REQUIREMENT:
Within the listing below, please copy exactly the lines between the line holding "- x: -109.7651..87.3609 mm" and the line holding "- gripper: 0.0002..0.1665", inclusive.

DATASET CONTENT:
------------------------------------------------------------

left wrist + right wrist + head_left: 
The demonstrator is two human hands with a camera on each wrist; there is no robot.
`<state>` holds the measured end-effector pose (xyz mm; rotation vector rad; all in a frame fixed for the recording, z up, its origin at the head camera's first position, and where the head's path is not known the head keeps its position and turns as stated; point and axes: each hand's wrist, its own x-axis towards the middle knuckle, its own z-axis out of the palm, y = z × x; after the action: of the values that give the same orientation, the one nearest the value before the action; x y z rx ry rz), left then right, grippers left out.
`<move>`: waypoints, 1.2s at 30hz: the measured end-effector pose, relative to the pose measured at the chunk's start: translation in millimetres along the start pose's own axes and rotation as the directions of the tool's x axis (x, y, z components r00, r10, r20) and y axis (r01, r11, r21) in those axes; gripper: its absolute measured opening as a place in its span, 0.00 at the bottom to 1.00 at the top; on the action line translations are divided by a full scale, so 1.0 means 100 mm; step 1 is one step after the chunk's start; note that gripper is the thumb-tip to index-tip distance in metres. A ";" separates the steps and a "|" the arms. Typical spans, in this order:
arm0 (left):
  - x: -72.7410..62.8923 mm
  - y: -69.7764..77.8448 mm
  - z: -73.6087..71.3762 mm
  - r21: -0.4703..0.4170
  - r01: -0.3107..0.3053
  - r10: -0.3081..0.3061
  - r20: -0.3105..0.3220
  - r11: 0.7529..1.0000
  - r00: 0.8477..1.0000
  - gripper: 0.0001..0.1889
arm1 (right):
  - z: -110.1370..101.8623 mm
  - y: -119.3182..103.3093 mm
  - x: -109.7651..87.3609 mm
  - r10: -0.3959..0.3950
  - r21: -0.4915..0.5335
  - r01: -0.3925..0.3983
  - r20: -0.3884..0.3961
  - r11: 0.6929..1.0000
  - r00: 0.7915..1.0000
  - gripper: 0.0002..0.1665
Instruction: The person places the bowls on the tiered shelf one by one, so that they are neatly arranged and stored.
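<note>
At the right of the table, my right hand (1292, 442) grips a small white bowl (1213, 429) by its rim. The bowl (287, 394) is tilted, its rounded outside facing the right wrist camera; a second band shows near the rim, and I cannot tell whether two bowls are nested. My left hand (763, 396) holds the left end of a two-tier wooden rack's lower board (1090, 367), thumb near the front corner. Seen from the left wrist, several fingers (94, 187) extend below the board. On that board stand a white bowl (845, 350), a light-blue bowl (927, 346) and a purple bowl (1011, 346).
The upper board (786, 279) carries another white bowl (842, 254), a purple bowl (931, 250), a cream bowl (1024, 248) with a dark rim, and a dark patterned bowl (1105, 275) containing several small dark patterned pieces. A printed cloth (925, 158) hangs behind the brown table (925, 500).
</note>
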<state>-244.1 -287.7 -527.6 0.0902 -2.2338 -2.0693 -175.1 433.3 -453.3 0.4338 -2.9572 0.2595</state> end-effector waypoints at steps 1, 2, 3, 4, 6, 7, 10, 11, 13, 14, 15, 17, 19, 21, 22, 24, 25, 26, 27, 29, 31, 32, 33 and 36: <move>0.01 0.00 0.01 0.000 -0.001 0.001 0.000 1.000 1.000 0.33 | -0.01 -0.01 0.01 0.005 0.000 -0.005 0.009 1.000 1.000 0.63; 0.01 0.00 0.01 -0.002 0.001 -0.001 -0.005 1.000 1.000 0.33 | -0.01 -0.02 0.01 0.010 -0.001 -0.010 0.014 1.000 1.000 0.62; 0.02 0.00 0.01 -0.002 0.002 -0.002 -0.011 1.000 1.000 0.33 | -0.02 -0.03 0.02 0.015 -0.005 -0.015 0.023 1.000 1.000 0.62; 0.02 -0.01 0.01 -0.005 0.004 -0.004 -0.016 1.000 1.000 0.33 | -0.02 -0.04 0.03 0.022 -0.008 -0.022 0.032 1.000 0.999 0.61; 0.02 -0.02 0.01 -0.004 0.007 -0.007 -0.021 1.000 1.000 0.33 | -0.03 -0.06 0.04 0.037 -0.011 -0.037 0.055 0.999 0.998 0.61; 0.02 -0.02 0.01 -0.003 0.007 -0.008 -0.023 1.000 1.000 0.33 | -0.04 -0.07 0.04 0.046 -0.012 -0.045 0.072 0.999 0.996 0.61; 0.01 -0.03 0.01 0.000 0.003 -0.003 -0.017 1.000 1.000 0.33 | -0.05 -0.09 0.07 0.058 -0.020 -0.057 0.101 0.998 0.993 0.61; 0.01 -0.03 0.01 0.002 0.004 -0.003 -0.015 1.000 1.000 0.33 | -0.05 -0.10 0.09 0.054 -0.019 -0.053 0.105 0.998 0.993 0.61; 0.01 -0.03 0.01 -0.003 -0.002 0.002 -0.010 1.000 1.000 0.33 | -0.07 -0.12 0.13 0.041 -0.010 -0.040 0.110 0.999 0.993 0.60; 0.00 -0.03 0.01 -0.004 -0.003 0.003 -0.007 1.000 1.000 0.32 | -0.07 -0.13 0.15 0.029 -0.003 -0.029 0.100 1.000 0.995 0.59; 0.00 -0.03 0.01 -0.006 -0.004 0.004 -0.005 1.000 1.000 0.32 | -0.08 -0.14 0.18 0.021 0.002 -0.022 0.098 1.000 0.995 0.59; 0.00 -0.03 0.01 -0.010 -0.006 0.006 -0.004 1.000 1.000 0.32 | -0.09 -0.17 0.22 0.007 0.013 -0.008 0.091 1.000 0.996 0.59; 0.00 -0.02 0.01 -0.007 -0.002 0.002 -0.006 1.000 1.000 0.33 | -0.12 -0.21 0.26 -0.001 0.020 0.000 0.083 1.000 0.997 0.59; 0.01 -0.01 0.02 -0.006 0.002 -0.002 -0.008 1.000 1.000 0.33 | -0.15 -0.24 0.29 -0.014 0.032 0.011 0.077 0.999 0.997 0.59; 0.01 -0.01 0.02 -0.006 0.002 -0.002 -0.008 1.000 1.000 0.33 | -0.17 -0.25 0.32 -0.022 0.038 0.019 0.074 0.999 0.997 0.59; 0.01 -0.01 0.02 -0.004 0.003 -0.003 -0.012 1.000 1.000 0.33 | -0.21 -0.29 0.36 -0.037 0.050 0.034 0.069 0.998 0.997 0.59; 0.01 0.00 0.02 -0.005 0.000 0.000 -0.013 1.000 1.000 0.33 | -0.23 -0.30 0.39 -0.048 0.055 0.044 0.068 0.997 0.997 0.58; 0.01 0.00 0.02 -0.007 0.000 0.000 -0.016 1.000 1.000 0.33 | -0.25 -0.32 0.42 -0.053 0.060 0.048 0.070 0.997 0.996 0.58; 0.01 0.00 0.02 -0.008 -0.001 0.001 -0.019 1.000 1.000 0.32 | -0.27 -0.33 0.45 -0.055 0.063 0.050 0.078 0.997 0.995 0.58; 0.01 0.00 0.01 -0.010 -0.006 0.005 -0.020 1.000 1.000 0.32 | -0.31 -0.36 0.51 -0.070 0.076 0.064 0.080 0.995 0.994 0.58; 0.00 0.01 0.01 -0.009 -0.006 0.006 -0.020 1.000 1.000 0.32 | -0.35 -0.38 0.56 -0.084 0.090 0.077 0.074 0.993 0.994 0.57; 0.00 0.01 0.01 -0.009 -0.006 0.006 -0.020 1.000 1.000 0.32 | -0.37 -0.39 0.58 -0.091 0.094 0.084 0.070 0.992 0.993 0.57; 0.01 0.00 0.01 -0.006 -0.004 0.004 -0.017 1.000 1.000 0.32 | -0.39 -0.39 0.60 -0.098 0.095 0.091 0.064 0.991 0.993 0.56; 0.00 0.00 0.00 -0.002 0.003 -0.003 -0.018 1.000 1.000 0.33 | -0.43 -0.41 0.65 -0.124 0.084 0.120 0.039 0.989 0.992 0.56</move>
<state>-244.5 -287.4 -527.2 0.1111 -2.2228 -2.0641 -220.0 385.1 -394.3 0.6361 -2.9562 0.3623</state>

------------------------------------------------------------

EXPECTED ANSWER:
  - x: -109.7651..87.3609 mm
  - r10: -0.3959..0.3950
  - r21: -0.4915..0.5335
  - r01: -0.3925..0.3983
  - r20: -0.3884..0.3961
  - r11: 0.6929..1.0000
  - r00: 0.7915..1.0000
  - gripper: 0.0002..0.1665

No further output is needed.